Recommended Reading: This bizarre little story by Diane Williams as recommended by Deb Olin Unferth at Electric Literature. The story can be found in Williams’ recently published collection of stories Fine, Fine, Fine, Fine, Fine.
No Slight Thing
For Franzen Haters
Do you hate Jonathan Franzen (and/or contemporary literature generally)? Then you’ll love B.R. Myers‘ take on him at The Atlantic.
A Little Too Into It
Novels that focus on obsessive characters hinge on persnickety details. The need to depict accurately the mind of an obsessive demands that the novelist overemphasize the trifling and tangential. In The Kenyon Review, Vanessa Blakeslee reviews a new and representative example of the form, The Understory by Pamela Erens. Sample quote: “When the smaller steps of daily life are magnified, does that narrative reach its greatest potential for a unified and powerful resonance?” FYI, Erens has written for us.
Big Names, New eBooks
A pair of big-name writers have new shorter-form ebook originals out. Stephen King’s Guns is a “pulls-no-punches essay” about gun violence in America, with all proceeds going to Brady Campaign to Prevent Gun Violence. Meanwhile, Richard Russo has a new novella, Nate in Venice.
Everyone Came to Elaine’s
New York Magazine breaks down the 100+ framed book covers that bedecked the walls at the late, great literary hangout, Elaine’s. Selections range from Bob Newhart to Renata Adler to George Plimpton (natch).

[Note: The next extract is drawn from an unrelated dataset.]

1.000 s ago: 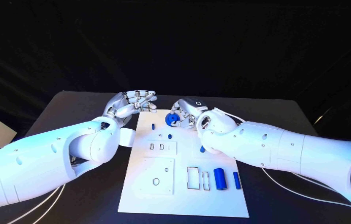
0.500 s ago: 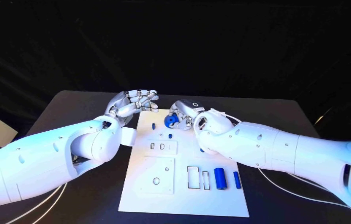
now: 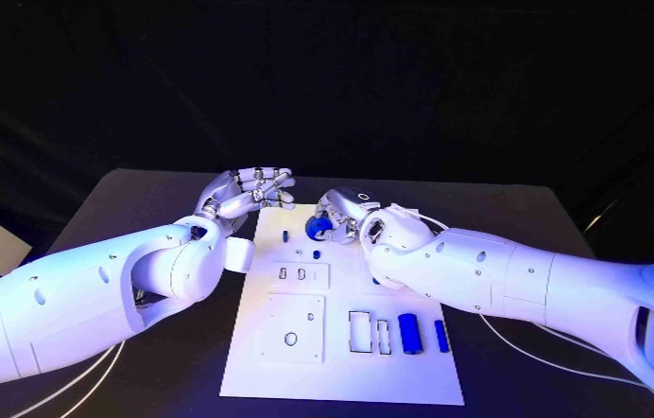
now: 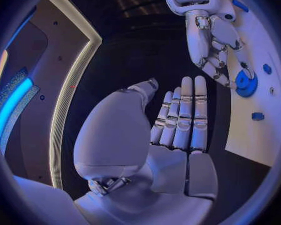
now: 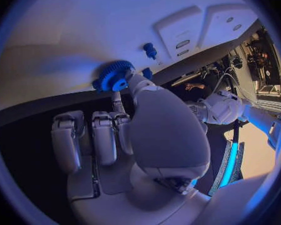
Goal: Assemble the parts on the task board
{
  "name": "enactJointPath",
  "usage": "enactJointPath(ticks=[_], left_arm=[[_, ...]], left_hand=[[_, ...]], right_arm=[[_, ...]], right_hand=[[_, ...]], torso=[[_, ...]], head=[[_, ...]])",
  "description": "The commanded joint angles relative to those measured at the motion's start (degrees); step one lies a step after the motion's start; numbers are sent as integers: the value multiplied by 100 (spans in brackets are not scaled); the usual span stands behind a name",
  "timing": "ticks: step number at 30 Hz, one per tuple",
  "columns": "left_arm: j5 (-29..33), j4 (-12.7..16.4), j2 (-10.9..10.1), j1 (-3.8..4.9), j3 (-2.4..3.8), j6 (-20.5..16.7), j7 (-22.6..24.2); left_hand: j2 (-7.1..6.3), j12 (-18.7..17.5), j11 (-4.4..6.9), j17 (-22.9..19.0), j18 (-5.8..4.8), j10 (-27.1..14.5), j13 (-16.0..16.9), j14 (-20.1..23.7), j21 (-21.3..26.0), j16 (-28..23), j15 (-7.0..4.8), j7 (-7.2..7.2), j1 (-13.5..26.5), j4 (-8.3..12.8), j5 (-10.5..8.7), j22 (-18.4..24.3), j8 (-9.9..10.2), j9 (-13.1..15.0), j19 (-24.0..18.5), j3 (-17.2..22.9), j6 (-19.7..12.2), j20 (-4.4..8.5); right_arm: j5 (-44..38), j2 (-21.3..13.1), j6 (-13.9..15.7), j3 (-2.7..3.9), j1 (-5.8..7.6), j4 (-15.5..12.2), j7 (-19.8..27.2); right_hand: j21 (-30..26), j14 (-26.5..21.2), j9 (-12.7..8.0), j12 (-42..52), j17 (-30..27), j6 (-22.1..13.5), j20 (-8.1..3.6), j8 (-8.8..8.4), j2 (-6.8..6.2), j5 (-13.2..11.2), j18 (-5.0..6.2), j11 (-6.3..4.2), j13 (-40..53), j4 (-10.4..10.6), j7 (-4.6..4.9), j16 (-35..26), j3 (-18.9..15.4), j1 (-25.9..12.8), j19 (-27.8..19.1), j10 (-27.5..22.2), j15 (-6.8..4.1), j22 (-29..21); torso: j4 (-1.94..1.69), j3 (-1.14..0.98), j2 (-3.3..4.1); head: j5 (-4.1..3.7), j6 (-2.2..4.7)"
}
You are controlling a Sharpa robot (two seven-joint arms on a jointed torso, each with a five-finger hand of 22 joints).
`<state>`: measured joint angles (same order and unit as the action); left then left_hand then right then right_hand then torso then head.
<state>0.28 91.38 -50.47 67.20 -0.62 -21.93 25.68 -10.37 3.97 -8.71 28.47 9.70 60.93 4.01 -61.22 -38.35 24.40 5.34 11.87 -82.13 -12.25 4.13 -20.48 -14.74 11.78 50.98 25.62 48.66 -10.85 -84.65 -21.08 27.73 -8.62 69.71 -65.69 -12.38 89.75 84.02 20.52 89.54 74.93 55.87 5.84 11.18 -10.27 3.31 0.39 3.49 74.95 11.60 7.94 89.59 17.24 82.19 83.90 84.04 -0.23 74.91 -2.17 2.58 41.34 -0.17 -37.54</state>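
Note:
The white task board point(image 3: 341, 371) lies in the middle of the black table. My right hand point(image 3: 349, 212) is over the board's far end and pinches a blue gear point(image 3: 321, 228) between thumb and a finger, low against the board. The right wrist view has the gear point(image 5: 112, 76) at the thumb tip, on or just above the board point(image 5: 65, 30). From the left wrist camera, the right hand point(image 4: 209, 40) touches the gear point(image 4: 245, 80). My left hand point(image 3: 253, 189) hovers beside the board's far left corner, fingers straight and holding nothing point(image 4: 178, 120).
A small blue peg point(image 3: 285, 235) and a blue piece point(image 3: 317, 254) stand near the gear. A blue cylinder point(image 3: 407, 329) and a blue bar point(image 3: 441, 335) lie at the board's near right, beside rectangular slots point(image 3: 358, 331). Black table point(image 3: 136, 210) surrounds the board.
My right hand has moved slightly down and toward the board with the gear. The left hand has barely moved.

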Motion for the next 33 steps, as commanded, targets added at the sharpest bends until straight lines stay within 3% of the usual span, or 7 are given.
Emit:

Welcoming Ms. Woolf to Downton Abbey
The fourth season of Downton Abbey will have a treat sure to delight certain literary fans: a cameo from Virginia Woolf. The series will resume on US television next January, so you have plenty of time to hit the books before then.
Tar Pit Blues
Recommended Reading: Alexander Aciman on Canto 22 of Dante’s Inferno. (His essay is part of a series I’ve written about before.)